## [TASK OBJECTIVE]
Print, in exact form, the lines below from the one containing "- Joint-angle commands" through the one containing "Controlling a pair", and omit all others.

(Records from a data collection)
---*---

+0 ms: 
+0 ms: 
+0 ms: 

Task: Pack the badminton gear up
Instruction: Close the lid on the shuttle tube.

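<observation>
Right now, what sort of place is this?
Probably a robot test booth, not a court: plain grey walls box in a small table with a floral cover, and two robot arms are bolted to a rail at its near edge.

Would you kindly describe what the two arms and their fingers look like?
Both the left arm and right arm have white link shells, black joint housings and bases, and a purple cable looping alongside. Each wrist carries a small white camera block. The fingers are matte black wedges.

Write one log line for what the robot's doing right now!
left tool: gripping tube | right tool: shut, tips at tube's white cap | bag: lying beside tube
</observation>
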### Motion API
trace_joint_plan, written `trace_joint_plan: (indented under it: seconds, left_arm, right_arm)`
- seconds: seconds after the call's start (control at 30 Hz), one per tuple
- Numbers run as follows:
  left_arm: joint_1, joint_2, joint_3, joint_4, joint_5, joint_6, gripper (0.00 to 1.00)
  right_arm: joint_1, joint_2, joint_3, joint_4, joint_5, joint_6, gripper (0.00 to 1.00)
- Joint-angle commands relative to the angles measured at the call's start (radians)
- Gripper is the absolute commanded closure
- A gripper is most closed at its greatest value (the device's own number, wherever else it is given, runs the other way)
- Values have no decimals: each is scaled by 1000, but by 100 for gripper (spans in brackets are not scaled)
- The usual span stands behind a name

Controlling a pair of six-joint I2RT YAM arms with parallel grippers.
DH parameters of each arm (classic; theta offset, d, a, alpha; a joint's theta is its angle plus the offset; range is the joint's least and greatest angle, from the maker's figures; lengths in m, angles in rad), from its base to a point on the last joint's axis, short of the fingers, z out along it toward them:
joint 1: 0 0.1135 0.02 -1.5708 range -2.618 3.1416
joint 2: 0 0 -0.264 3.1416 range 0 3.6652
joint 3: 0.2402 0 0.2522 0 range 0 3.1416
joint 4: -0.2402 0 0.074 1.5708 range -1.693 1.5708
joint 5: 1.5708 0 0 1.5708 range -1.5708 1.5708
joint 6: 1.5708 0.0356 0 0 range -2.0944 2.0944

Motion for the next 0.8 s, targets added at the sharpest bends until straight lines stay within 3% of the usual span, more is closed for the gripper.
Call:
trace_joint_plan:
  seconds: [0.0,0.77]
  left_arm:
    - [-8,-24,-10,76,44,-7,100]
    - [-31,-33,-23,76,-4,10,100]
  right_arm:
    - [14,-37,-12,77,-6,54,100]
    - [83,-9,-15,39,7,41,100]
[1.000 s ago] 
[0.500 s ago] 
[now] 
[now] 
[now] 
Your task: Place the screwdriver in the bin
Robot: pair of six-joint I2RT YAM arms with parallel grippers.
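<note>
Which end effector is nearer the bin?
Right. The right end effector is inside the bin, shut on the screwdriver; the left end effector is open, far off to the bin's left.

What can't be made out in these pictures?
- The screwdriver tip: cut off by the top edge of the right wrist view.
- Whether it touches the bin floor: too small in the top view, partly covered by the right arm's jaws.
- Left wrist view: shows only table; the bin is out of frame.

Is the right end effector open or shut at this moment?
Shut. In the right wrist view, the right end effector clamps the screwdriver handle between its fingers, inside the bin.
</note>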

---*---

## [OUTPUT FOR THIS EXERCISE]
- Joint-angle commands relative to the angles measured at the call's start (radians)
- Gripper is the absolute commanded closure
- A gripper is most closed at its greatest value (the device's own number, wherever else it is given, runs the other way)
- Values have no decimals: each is scaled by 1000, but by 100 for gripper (spans in brackets are not scaled)
- The usual span stands behind a name

Controlling a pair of six-joint I2RT YAM arms with parallel grippers.

The response to the exercise is now finished.